A l'appui de leur appel, ils soutiennent que la nomenclature Dintilhac présente un caractère contraignant, et que certains points de la mission d'expertise ne seraient pas conformes, à savoir le :

Point 11 : Evaluer la capacité de la victime à prendre conscience de son état et à appréhender l'environnement.
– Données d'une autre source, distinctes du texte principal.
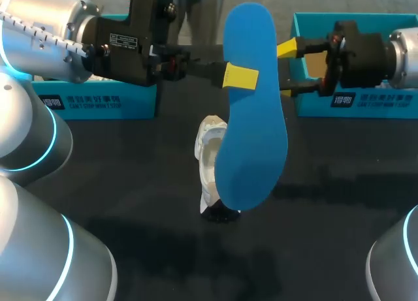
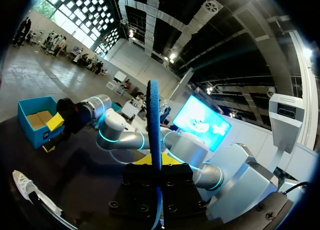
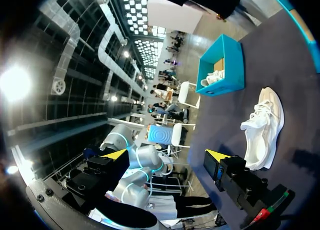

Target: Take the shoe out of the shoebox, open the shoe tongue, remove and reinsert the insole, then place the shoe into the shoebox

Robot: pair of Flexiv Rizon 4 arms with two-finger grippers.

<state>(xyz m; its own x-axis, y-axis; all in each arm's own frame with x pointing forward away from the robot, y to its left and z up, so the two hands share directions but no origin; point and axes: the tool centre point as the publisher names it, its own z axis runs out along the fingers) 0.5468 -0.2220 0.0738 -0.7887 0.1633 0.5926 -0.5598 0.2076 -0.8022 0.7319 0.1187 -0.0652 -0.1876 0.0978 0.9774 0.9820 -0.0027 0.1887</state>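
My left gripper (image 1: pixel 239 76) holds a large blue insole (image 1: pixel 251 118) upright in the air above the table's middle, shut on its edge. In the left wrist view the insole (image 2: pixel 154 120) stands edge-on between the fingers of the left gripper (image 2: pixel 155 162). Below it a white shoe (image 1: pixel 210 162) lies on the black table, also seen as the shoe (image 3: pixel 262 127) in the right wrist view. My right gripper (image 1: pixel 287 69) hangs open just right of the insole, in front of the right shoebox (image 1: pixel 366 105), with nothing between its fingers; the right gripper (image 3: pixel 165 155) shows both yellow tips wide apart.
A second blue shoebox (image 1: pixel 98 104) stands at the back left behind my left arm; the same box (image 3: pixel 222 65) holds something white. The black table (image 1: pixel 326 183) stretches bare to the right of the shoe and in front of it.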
Donner tous renseignements utiles sur la nature et le degré de cette conscience.

... en ce que ce poste de préjudice ne serait pas défini dans la nomenclature Dintilhac ;

Point 12 : Donner en toute hypothèse un avis sur le taux de déficit fonctionnel actuel de la victime, tous éléments confondus (état antérieur inclus)

... or l'état antérieur ne pourrait être inclus dans l'évaluation du déficit fonctionnel permanent, seules les séquelles directement imputables à l'accident devant être prises en compte afin d'évaluer l'AIPP ;

Point 15 : continuer à s 'adonner aux sports et activités de loisirs qu'elle déclare avoir pratiqués.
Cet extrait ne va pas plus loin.